* Task details: Your output should be the lines below from the one with "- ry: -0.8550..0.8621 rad" through the one with "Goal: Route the", copied exactly, pictures excluded.

* Data listing:

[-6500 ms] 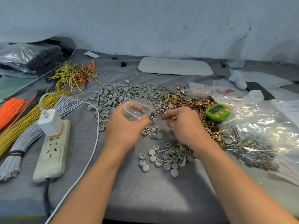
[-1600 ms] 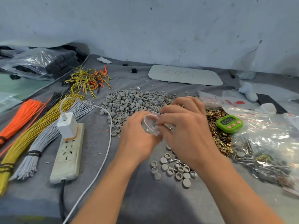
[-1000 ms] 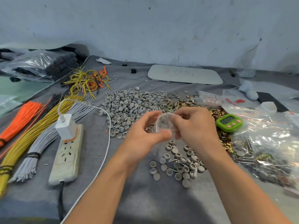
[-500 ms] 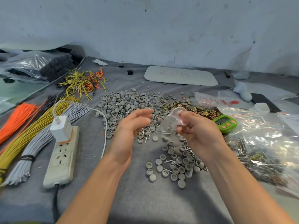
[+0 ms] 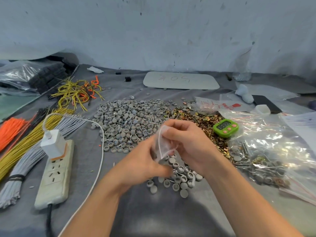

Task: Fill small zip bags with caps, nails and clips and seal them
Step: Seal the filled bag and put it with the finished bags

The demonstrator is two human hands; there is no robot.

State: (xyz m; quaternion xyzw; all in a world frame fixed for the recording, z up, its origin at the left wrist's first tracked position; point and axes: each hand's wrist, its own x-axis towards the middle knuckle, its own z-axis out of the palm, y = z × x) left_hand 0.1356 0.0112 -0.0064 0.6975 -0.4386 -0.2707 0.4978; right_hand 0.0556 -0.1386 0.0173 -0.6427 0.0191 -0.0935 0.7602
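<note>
Grey caps; gold clips; green timer.

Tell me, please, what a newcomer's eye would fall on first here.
Probably the right hand pinching a clear zip bag at the centre, with the big heap of grey caps spread behind it. The bright green timer stands out to the right beside the gold clips, and an orange bundle glows at the far left.

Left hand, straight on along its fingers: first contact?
Probably the loose grey caps at the left hand's blurred fingers, just below the zip bag in the right hand; depth unclear.
</note>
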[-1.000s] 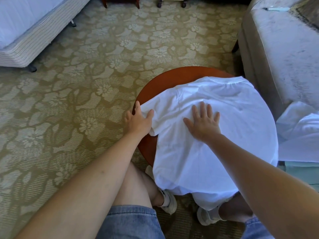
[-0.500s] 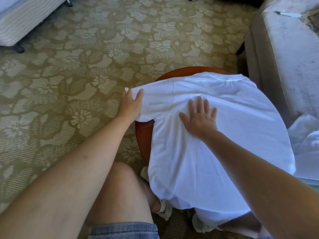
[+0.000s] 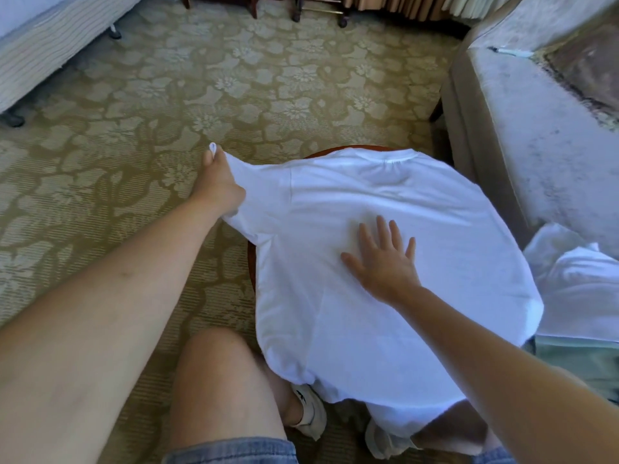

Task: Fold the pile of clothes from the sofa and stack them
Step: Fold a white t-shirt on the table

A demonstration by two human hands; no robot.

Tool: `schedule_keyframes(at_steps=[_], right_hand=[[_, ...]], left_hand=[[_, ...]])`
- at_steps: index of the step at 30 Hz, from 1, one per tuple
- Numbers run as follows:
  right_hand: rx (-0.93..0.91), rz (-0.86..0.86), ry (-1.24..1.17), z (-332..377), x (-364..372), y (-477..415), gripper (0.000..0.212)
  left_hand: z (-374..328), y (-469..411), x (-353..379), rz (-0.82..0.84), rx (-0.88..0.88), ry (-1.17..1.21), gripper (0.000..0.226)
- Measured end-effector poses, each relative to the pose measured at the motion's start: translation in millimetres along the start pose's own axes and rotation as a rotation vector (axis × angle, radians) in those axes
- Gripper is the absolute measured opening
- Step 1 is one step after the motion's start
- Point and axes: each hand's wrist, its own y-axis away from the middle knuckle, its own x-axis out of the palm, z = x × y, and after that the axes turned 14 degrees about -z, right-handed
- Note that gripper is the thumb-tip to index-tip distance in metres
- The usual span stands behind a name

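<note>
Sleeve pulled further out: the left hand (image 3: 217,184) has drawn it past the worktop (image 3: 252,262) edge.
Its fingers (image 3: 208,158) clench the sleeve tip of the white T-shirt (image 3: 385,192), which is spread over the round worktop. The right hand (image 3: 385,262) lies flat on the shirt's middle, fingers straight.

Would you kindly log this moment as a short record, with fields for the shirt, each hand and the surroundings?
garment: white T-shirt spread over the round wooden table, hem hanging off the near edge
left hand: pinches the sleeve, held out past the table's left side
right hand: flat on the shirt's middle, fingers spread
nearby: more white clothes to the right, beside the sofa
</note>
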Motion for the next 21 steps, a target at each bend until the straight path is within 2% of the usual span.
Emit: schedule_keyframes(at_steps=[4,7,10,12,13,14,15,18,21], right_hand=[[-0.005,0.031,0.003,-8,9,9,0.076],[0.008,0.025,-0.016,-5,10,6,0.077],[0.009,0.056,-0.038,-6,9,5,0.080],[-0.003,0.097,-0.078,-9,4,3,0.081],[0.002,0.099,-0.104,-13,2,4,0.080],[0.014,0.075,-0.118,-18,-1,6,0.079],[0.030,0.036,-0.114,-24,-2,10,0.077],[0.056,-0.014,-0.062,-41,3,24,0.075],[0.044,-0.009,-0.030,-40,10,24,0.076]], left_hand=[[-31,18,5,-0.001,0.226,-0.122,0.082],[-60,37,19,0.033,0.382,-0.129,0.077],[-88,61,31,0.093,0.528,0.177,0.080],[-94,79,38,-0.078,0.470,0.486,0.072],[-93,87,45,-0.185,0.406,0.516,0.066],[-88,94,54,-0.229,0.359,0.429,0.062],[-80,101,66,-0.182,0.347,0.260,0.061],[-52,116,101,0.141,0.356,-0.206,0.074],[-33,113,115,0.147,0.407,-0.312,0.080]])
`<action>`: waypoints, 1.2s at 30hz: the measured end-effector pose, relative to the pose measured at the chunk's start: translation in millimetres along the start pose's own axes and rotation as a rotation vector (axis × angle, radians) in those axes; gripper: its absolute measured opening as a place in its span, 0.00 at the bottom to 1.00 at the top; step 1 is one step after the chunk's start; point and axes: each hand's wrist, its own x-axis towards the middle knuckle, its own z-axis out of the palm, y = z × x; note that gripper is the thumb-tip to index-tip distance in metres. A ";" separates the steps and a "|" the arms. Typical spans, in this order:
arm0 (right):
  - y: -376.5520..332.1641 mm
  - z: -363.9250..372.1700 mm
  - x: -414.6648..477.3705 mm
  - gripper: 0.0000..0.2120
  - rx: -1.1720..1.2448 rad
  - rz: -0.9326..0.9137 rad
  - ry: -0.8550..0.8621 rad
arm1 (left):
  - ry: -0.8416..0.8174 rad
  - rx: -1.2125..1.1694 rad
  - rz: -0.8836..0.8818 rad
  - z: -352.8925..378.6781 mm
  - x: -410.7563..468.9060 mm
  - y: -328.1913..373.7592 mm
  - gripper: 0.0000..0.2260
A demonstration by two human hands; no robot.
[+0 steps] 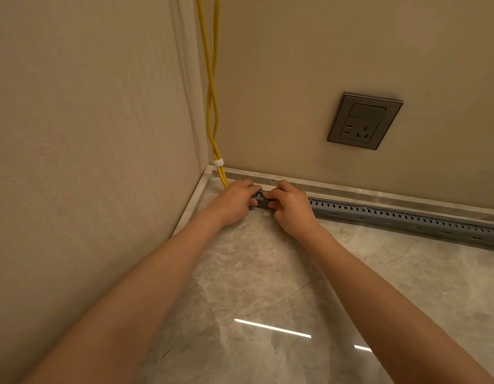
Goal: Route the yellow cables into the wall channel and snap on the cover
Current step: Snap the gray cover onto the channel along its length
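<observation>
Both hands, left [234, 202] and right [288, 207], grip the channel [392, 216] end by the corner; cables [212, 106] hang above

Left hand [234, 202]: bare, seen from the back, knuckles showing.
Right hand [291, 207]: bare, seen from the back, knuckles and thumb showing.
Left forearm [146, 286]: bare and smooth, from the wrist out to the picture edge at 7 o'clock.
Right forearm [378, 286]: bare and smooth, from the wrist out to the picture edge at 5 o'clock.
Fingertips: mostly hidden.
</observation>
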 end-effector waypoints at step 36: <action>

* Response to the task:
  - ry: -0.8550..0.8621 rad
arm1 (left):
  - ry: -0.8416..0.8174 rad
  - rx: -1.2125..1.1694 rad
  - rz: -0.8836..0.8818 rad
  - z: -352.8925..378.6781 mm
  - x: -410.7563..468.9060 mm
  - y: -328.1913..373.7592 mm
  - gripper: 0.0000..0.2260
A demonstration by two human hands; no robot.
[+0 steps] 
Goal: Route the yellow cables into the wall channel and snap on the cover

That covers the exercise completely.